Я видел, что Наташа отсутствует, именно светлая, тихая Наташа, сидящая на стуле в позе добродетельной простушки. Отсутствует не только для меня, но как бы и для лавки, для расставленных на полках книг, для мира, который наивно полагает, что она в нем присутствует, трудится, дышит, говорит. Я понимаю, найдется такой философ, который сочувственно кивнет на мое замечание, мечтательно зажмурится и скажет: для меня она тоже отсутствует, да и ты, приятель, вместе с ней. Но я всегда утверждал, что Наташа выше всякой философии; и пока я тянулся за нею, я, наверное, тоже был в некотором смысле выше. Теперь я сам вернулся к философии и в философию.
Ах, Наташа, и зачем только ты меня оставила?! Странно было бы, когда б я, видя ее перед собой, все еще думал - как тогда, в кафе, где слушал болтовню Кирилла, - будто она сошла с ума. Естественно, у меня сохранились кое-какие непреодолимые сомнения на счет состояния ее духа, но тело ее, тело это я бы и сейчас обнимал жарко, и целовал, и прижимал к своей груди, я бы и сейчас трепетными ноздрями ловил ее запахи, и искал во тьме любви ее руки, и осыпал их поцелуями, и орошал их слезами. Но не все исполнимо даже в великом царстве свободы. Может быть, Наташа обрела свободу большую, чем моя свобода? Как же в таких условиях применять мне мою любовь? На что она нужна? Да это и не условия никакие, а одно только пустое, незащищенное, безвоздушное пространство.
А Наташа, отрешенная (святая?), думала о чем-то светлом и улыбалась светлой улыбкой, набрасывая спасительную тень на пройденный ею тернистый и опасный путь, ее пронизывал свет, но хотелось бы мне поверить, что его источник находится не в аду, где ныне терпит вечные муки ее папаша.
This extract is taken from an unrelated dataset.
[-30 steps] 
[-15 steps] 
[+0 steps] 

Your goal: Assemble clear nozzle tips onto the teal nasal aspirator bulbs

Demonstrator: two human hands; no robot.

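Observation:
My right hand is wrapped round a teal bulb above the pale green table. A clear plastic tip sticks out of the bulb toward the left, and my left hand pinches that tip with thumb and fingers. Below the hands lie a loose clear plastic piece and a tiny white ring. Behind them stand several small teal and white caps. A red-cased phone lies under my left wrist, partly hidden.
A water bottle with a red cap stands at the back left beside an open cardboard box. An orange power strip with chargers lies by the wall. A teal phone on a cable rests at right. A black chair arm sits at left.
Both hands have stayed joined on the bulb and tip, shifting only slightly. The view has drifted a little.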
И я покинул ее.
Придется переступить условную границу, которая якобы делит мою жизнь на прошлое и будущее. Не знаю, откуда она взялась и что заставляло меня чувствовать ее, но я почти ее чувствовал в дни после посещения книжной лавки. Т. е. все, что было, то отошло в прошлое и связь с ним не больше воспоминания, а что стало продолжаться, то уже начало будущего и рассказывать о нем здесь не место. Наверное, так подействовала на меня уверенность, что с Наташей все кончено. Ну что ж, придется сначала немного высветить детали этого моего будущего, кое-какие общие подробности, а уже потом описать событие, ради которого я в своем рассказе переступаю границу. Если в двух словах, отмечу, что я, как если бы оттого, что так и не уяснил причины нашего разрыва, не слишком-то тосковал по Наташе, но была у меня прямо-таки ностальгия, мука упущенного блаженства, и я порой сокрушался над бездной своей расточительности и страдал без той неведомой и несомненно прекрасной книжки, которую упустил в нашу последнюю с Наташей встречу. Причина-то крылась в моей нерасторопности и глупости, не правда ли? И страдай теперь, пес! кричал я, бывало, загоняя себя в угол для вкушения назиданий и раскаяния. И все же я был счастлив, ибо волны, дивные корабли, свежие ветры, несуетные ковры-самолеты уносили меня в бесконечность, которую я вправе называть развитием, моим личным прогрессом. Я шел вперед, и поскольку шага не замедлял, можно говорить, что я самосовершенствовался.